It’s more than fair to say that Novak Djokovic has had a demanding and stressful past few months. It’s been pretty special too, though: a strong run in Paris, only ended by Rafael Nadal’s unmatched brilliance in the final; a dramatic five-set triumph over Roger Federer in the Wimbledon final; a stag do in between those two and then the subsequent marriage; a baby is on the way too.
Thus, it’s not overly surprising that he hasn’t given his fans too much to shout about on the tennis court in these last two tournaments. Tommy Robredo turned back the years to take out the Serb in the third round in Cincinnati, but Djokovic was average at best.
He admitted so after the contest: “Many, many, many things are not clicking these two weeks on hard courts. It’s unfortunate, but it’s more than obvious I’m not playing even close to what I’m supposed to play”.
A strong week of practice and getting sharp is much needed for the world No. 1, as he bids to claim a second U.S. Open crown, after losing in the final the last two years (2012 to Murray; 2013 to Nadal).

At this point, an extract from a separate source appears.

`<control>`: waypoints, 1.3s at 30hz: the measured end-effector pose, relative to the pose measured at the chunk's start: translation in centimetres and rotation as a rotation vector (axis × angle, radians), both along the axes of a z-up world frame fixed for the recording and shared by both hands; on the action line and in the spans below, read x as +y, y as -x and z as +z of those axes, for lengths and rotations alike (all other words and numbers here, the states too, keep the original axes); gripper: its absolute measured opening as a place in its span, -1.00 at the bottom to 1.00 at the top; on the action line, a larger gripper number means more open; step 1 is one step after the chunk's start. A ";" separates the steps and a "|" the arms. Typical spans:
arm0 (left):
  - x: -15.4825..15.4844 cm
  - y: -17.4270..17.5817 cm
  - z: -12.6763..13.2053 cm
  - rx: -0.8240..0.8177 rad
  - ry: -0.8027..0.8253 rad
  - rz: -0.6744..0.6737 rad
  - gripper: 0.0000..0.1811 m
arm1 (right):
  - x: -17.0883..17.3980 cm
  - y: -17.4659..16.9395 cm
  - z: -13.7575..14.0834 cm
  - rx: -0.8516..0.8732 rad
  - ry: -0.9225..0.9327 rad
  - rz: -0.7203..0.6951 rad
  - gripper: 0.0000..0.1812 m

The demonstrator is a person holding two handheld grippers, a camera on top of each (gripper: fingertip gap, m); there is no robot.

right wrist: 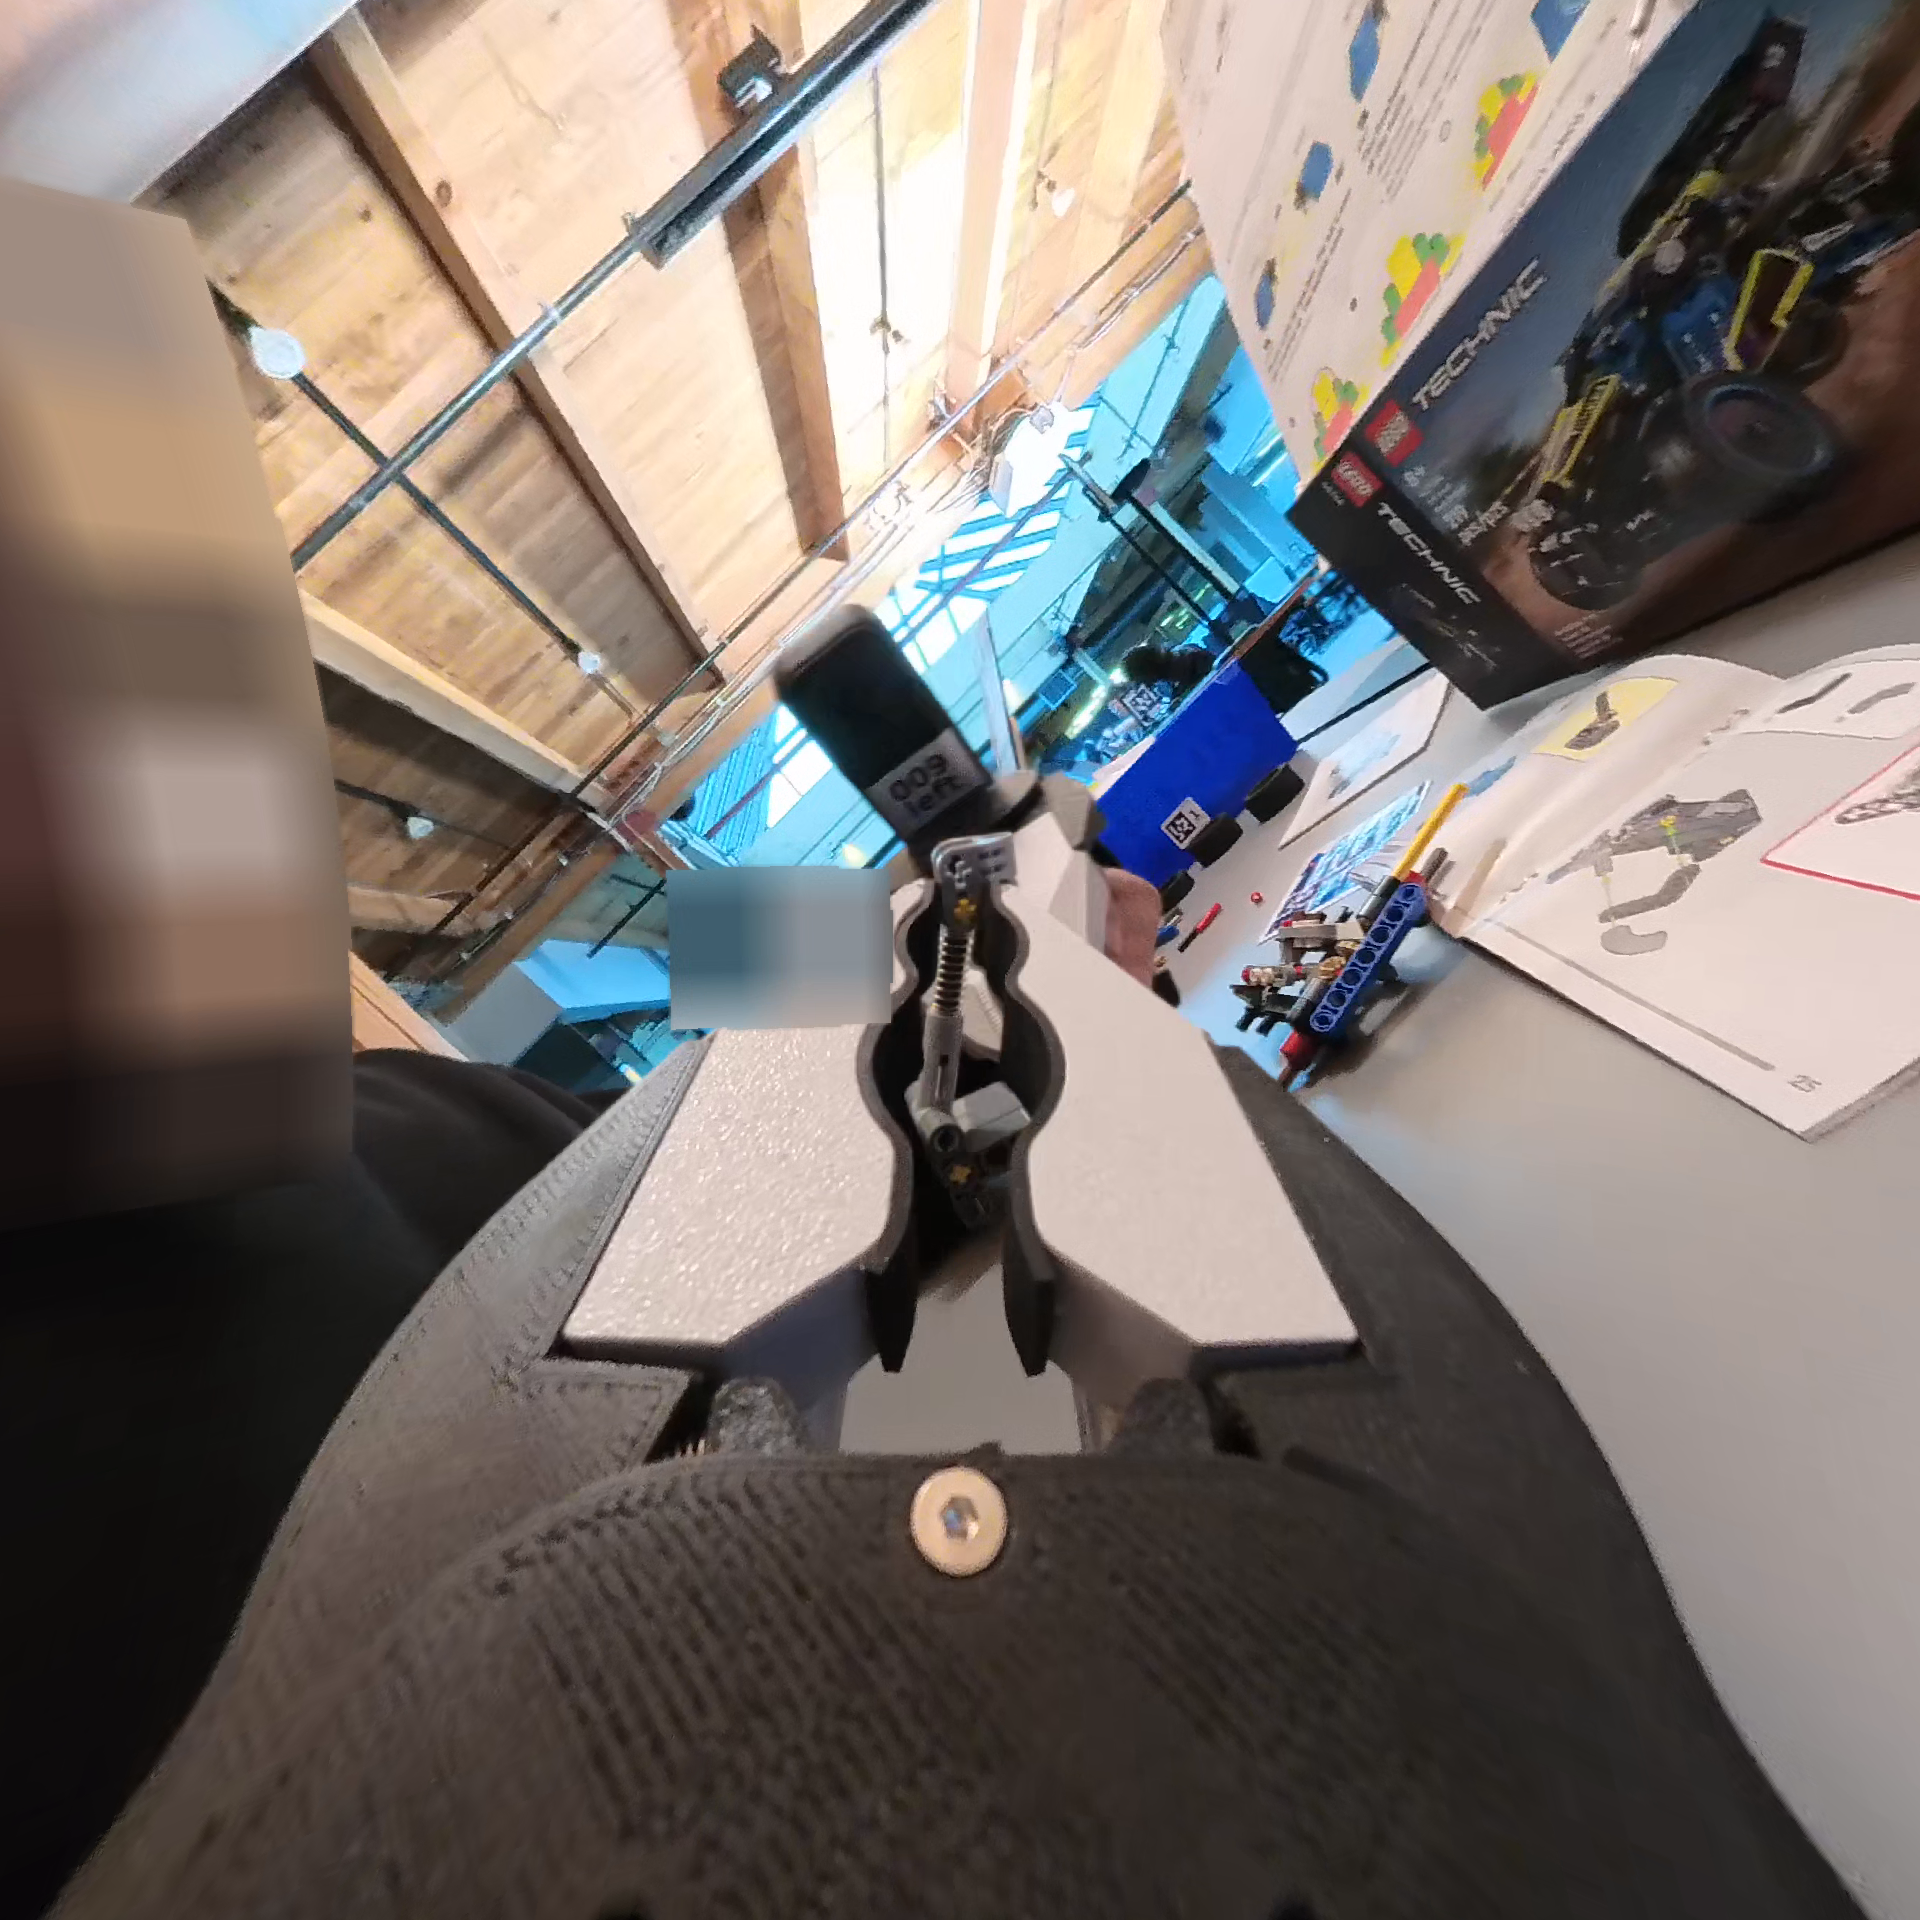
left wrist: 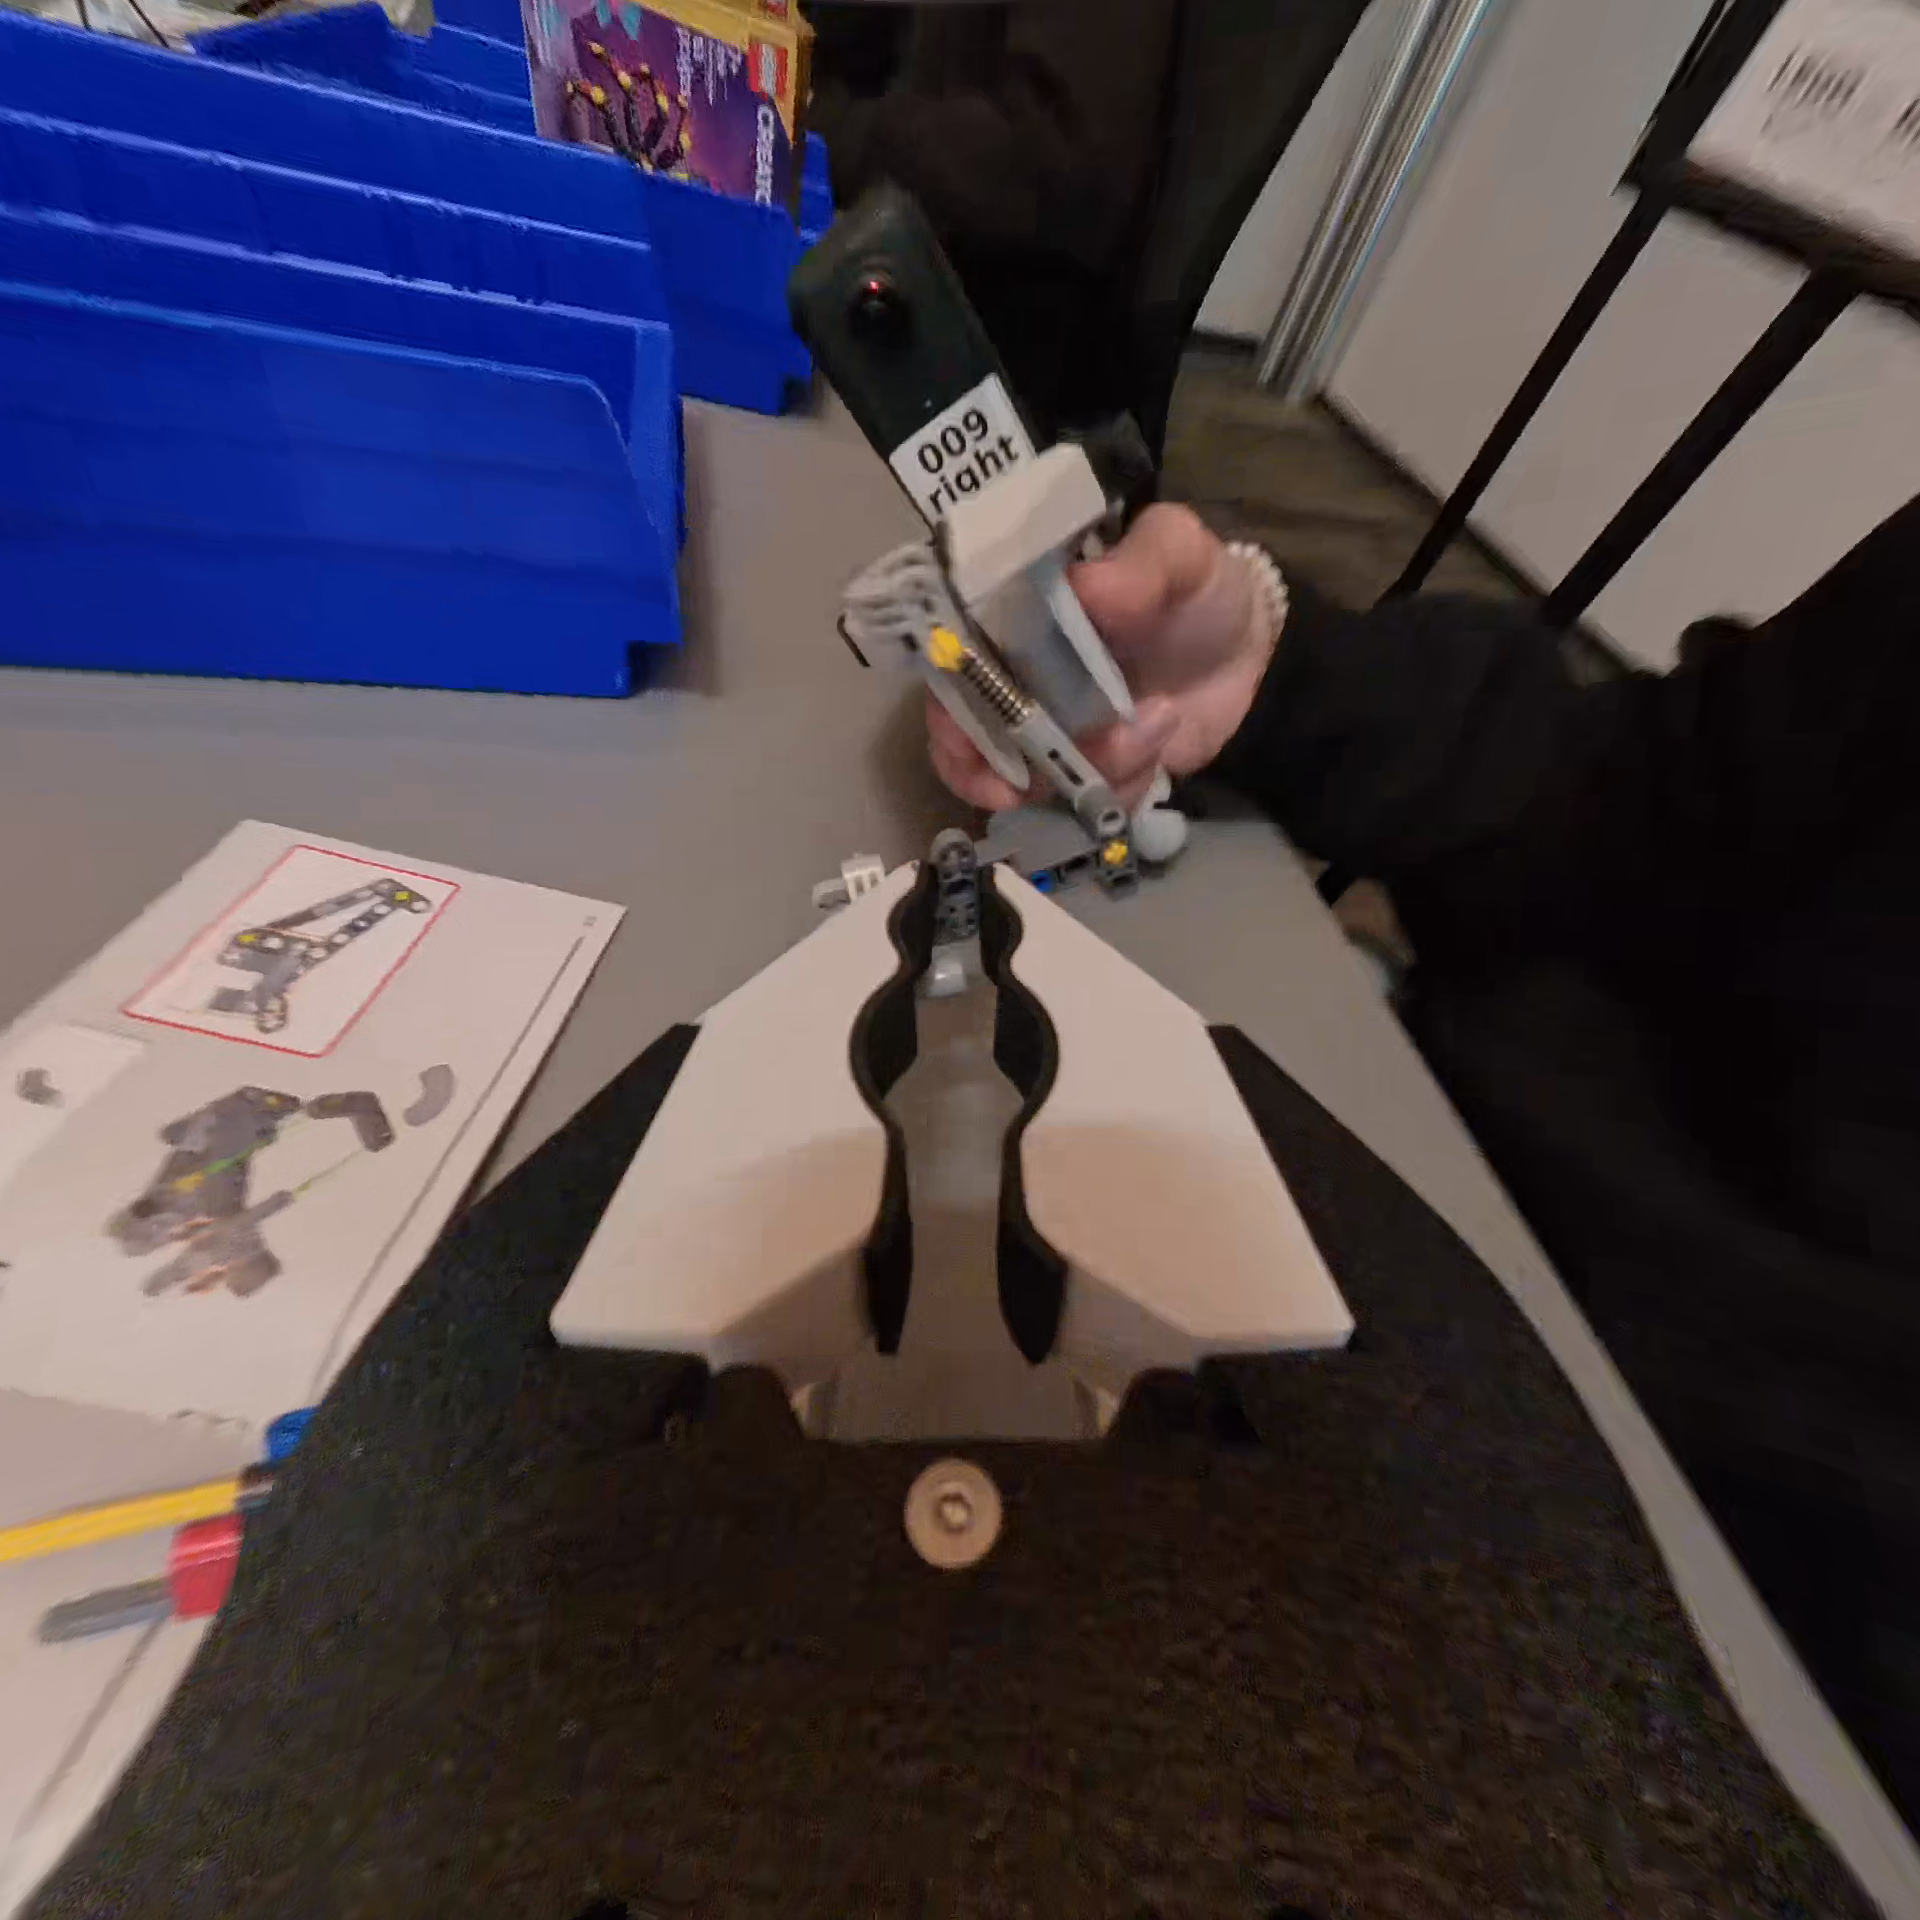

If he negotiates the first week in New York, we can expect a major rise in level by the time fellow members of the top 10 come around.
The lady who stood next to Djokovic at the Wimbledon Champions’ Ball, clutching the Venus Rosewater Dish, has also been toiling on the hard courts. Petra Kvitova was so impressive on her run to a second title at SW19, but so far that form has not transferred between surfaces.
She was unexpectedly downed in straight sets by world No. 39 Elina Svitolina in her opening match in Cincy. She lost to Ekaterina Makarova in the last 16 of Montreal too.
So, with desperate need of match play on hard courts, Kvitova will enter the Connecticut Open at New Haven, to test herself along with the likes of Simona Halep, Eugenie Bouchard and Caroline Wozniacki.